Task directions
Reproduce the listing below in full and without alteration, apart from its pictures.

Data section
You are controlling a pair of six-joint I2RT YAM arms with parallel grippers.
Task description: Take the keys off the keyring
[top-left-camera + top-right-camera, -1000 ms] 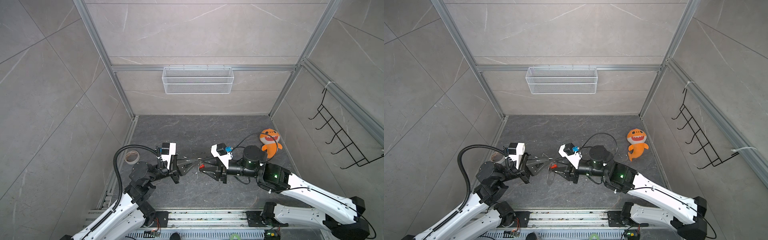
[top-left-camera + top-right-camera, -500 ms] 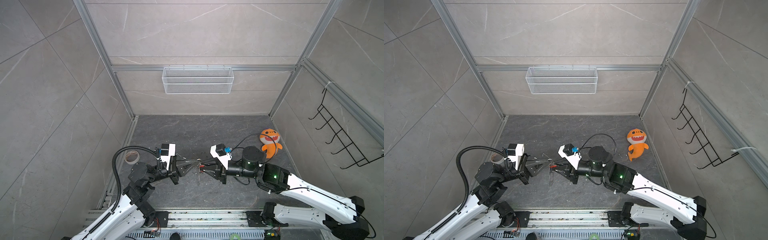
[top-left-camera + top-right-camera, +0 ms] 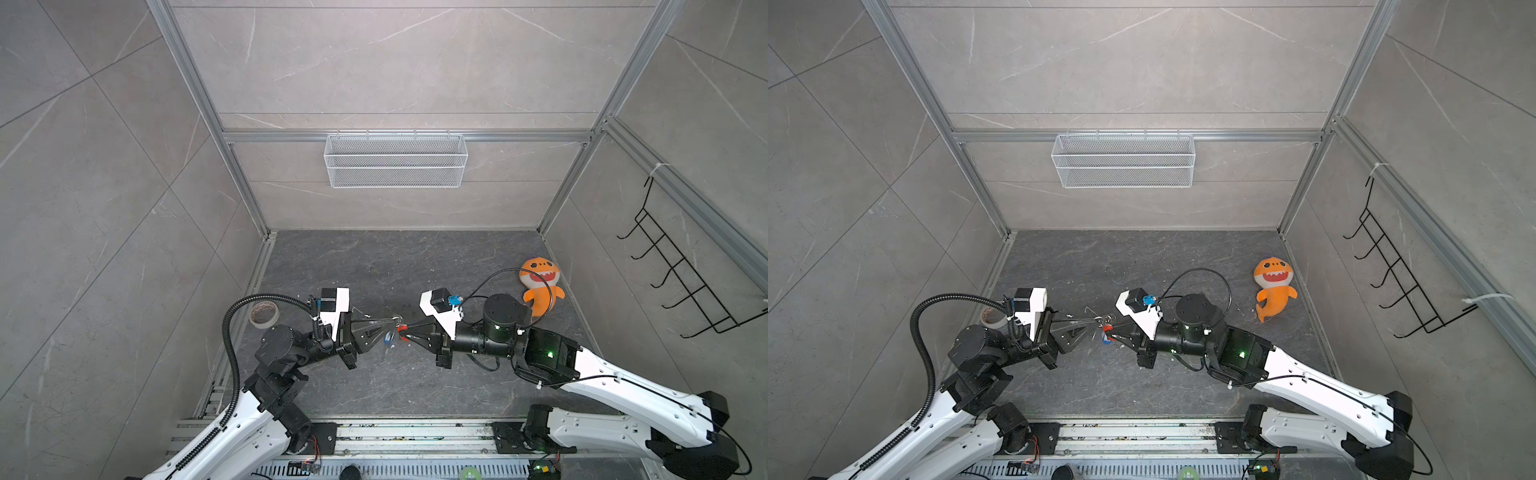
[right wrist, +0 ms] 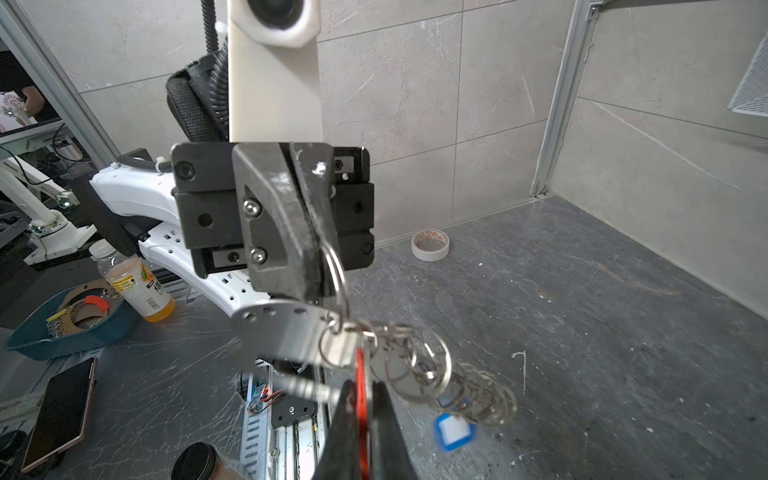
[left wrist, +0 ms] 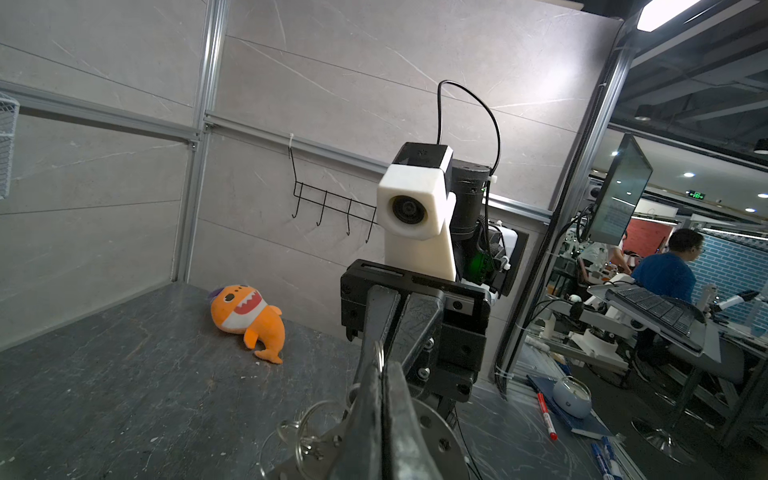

Task result
You are controlling a pair of six-joint I2RT YAM arms with parallel grippers.
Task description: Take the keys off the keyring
[top-left-camera + top-right-camera, -1000 ms] 
[top-left-camera + top-right-camera, -500 ms] 
[top-left-camera + top-right-camera, +0 ms] 
[right wrist, +0 ms] 
[left wrist, +0 ms] 

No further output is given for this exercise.